Exercise details >> Among the lines of the records, find all that carry the word "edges" and copy them.

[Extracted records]
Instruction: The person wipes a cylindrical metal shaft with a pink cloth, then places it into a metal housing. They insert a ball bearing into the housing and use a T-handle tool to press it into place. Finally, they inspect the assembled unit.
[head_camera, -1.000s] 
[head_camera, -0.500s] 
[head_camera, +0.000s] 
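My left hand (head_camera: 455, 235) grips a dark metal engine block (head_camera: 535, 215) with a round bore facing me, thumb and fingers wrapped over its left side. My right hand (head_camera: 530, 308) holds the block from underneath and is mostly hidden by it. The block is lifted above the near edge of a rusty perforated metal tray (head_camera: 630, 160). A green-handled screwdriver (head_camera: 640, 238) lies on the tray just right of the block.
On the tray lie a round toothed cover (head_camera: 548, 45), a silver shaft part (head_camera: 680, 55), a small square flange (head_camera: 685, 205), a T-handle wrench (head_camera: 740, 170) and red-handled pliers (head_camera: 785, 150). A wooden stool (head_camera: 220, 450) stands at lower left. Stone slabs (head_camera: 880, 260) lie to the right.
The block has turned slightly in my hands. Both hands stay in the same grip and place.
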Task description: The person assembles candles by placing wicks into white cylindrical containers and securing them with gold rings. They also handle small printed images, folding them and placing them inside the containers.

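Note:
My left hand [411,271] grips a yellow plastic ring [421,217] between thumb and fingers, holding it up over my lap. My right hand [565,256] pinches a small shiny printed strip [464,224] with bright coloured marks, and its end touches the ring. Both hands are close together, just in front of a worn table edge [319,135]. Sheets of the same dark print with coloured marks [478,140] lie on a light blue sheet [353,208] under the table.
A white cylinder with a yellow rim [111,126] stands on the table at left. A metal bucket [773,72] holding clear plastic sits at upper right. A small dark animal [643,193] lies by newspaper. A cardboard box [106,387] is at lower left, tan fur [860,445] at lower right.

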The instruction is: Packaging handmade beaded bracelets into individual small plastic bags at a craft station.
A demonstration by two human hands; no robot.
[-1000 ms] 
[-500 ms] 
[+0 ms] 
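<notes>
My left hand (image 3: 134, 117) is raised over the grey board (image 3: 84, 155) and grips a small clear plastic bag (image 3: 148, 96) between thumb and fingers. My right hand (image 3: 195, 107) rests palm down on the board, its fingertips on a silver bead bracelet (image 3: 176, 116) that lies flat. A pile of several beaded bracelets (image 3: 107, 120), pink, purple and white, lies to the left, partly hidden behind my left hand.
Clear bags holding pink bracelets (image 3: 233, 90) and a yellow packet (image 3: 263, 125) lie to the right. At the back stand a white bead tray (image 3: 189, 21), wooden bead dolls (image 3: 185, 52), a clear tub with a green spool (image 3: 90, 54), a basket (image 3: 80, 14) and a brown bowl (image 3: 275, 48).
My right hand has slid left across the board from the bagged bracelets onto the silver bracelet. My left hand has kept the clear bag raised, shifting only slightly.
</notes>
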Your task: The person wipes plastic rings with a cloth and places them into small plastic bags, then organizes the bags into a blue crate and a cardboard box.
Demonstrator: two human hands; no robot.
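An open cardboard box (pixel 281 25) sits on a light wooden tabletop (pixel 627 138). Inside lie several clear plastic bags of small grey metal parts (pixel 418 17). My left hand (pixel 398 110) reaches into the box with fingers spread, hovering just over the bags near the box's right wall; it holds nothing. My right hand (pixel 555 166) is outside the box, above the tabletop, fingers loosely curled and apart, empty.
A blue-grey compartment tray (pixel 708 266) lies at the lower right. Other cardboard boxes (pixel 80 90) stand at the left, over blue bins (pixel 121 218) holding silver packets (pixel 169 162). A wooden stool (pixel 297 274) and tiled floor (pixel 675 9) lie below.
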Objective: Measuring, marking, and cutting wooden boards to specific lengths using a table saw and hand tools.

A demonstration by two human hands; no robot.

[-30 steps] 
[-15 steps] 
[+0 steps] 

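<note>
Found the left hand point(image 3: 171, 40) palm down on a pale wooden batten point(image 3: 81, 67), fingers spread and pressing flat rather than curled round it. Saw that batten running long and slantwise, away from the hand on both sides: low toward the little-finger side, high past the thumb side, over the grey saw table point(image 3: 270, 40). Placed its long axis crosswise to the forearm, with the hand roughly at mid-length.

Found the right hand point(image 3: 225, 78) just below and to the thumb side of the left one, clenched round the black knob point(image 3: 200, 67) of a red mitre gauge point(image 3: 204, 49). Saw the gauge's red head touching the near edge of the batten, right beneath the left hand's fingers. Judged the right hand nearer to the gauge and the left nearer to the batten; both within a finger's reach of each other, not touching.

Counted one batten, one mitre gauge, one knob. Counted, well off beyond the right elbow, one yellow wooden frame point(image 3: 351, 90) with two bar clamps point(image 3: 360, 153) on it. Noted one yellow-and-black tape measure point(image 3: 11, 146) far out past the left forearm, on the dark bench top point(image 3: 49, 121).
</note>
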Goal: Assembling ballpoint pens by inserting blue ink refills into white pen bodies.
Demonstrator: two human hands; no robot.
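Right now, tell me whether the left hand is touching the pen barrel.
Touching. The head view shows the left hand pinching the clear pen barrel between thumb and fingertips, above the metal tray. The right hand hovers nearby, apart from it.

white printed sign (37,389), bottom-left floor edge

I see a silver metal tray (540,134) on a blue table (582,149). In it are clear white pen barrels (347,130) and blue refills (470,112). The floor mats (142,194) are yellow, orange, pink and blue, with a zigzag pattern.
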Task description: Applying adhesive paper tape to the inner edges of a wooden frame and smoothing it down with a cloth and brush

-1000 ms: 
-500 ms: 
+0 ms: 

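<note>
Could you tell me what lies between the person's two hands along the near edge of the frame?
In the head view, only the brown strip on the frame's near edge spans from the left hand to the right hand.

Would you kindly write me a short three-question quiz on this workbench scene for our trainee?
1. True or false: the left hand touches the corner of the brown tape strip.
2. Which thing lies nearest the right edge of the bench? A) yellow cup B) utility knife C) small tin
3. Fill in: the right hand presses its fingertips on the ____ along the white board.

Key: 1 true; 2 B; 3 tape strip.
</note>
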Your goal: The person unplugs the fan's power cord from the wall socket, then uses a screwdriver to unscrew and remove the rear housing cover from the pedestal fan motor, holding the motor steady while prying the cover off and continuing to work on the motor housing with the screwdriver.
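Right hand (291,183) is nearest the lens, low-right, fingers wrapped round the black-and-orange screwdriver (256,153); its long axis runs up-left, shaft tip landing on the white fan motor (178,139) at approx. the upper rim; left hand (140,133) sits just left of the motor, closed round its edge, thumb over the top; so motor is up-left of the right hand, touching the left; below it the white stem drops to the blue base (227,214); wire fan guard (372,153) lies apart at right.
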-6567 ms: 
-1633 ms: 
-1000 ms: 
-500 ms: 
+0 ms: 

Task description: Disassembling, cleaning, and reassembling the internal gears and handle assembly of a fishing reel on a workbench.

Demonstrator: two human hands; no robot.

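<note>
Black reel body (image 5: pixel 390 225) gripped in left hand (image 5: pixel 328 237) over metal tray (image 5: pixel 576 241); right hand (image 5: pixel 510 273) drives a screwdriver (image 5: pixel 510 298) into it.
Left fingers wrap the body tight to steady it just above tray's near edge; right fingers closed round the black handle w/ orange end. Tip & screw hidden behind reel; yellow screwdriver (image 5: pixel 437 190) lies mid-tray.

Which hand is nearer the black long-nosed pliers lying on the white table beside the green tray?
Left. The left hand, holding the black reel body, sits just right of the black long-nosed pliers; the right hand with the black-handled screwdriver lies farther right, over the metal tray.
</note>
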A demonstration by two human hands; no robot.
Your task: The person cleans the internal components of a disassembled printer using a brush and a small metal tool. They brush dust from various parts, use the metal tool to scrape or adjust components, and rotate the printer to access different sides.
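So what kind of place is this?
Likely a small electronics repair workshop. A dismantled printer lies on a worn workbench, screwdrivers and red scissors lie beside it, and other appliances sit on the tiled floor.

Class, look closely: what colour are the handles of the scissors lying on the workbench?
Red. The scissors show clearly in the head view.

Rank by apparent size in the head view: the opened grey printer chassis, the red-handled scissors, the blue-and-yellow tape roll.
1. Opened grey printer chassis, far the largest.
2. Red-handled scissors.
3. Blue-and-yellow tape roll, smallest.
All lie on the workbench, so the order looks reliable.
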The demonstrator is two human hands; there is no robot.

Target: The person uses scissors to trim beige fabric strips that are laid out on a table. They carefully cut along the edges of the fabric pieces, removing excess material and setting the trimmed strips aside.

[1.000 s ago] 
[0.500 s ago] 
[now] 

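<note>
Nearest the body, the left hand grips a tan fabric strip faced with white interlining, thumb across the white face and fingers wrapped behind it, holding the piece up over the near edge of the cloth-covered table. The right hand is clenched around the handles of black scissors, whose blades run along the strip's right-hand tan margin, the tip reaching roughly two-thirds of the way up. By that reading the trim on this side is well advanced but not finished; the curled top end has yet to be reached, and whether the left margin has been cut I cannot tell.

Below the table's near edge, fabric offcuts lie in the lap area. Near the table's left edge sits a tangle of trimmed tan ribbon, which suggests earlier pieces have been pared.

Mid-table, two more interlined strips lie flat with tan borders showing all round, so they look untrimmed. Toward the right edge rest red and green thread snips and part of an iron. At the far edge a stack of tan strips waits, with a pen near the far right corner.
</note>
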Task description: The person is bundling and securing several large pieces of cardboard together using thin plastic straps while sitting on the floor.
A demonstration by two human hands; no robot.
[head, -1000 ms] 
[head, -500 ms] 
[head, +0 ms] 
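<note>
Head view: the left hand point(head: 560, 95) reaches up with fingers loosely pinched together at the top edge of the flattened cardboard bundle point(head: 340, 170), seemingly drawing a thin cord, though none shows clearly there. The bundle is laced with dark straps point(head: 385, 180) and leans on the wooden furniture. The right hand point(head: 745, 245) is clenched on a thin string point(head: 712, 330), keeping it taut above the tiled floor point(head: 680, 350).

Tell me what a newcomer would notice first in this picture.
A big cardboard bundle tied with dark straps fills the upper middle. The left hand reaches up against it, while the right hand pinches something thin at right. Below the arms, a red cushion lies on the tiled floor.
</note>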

Response to the exercise >>
Task description: Applying adhesive paper tape to the inner edges of a wooden frame and smoothing it down with a cloth and brush
Target: The person uses scissors to trim beige fabric strips that are laid out on a table. They carefully cut along the edges of the fabric pieces, removing excess material and setting the trimmed strips aside.

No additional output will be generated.